* _Brief_
Set the data down once more, in full and exactly.

* _Material provided_
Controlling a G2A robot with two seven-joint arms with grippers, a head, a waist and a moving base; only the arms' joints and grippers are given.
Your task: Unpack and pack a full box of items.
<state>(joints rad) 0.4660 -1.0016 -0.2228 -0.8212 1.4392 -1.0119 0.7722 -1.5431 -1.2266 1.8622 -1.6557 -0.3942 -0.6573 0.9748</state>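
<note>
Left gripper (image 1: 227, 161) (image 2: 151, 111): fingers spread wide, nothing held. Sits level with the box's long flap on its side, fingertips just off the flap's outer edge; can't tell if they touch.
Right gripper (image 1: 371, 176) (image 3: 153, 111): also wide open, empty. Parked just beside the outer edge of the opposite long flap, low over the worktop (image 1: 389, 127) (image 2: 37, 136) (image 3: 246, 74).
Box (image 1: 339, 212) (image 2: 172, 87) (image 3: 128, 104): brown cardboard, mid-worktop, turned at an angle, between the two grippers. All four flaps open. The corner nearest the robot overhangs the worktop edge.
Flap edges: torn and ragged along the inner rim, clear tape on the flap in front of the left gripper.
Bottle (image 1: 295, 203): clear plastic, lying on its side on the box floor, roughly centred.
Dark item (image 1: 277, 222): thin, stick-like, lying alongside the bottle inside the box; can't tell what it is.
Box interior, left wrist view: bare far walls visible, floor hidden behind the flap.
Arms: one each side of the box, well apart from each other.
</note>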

* _Response for this exercise_
Controlling a G2A robot with two seven-joint arms with grippers, a head, a waist and a moving base; only the arms' joints and grippers are given.
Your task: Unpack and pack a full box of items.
<state>(joints rad) 0.4660 -1.0016 -0.2228 -0.8212 1.4392 -1.0119 0.7722 -1.5431 -1.2266 1.8622 -1.6557 -0.3942 -0.6573 0.9748</state>
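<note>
Left gripper (image 1: 227, 161) (image 2: 151, 111): fingers spread wide, nothing held. Sits level with the box's long flap on its side, fingertips just off the flap's outer edge; can't tell if they touch.
Right gripper (image 1: 371, 176) (image 3: 153, 111): also wide open, empty. Parked just beside the outer edge of the opposite long flap, low over the worktop (image 1: 389, 127) (image 2: 37, 136) (image 3: 246, 74).
Box (image 1: 339, 212) (image 2: 172, 87) (image 3: 128, 104): brown cardboard, mid-worktop, turned at an angle, between the two grippers. All four flaps open. The corner nearest the robot overhangs the worktop edge.
Flap edges: torn and ragged along the inner rim, clear tape on the flap in front of the left gripper.
Bottle (image 1: 295, 203): clear plastic, lying on its side on the box floor, roughly centred.
Dark item (image 1: 277, 222): thin, stick-like, lying alongside the bottle inside the box; can't tell what it is.
Box interior, left wrist view: bare far walls visible, floor hidden behind the flap.
Arms: one each side of the box, well apart from each other.
</note>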

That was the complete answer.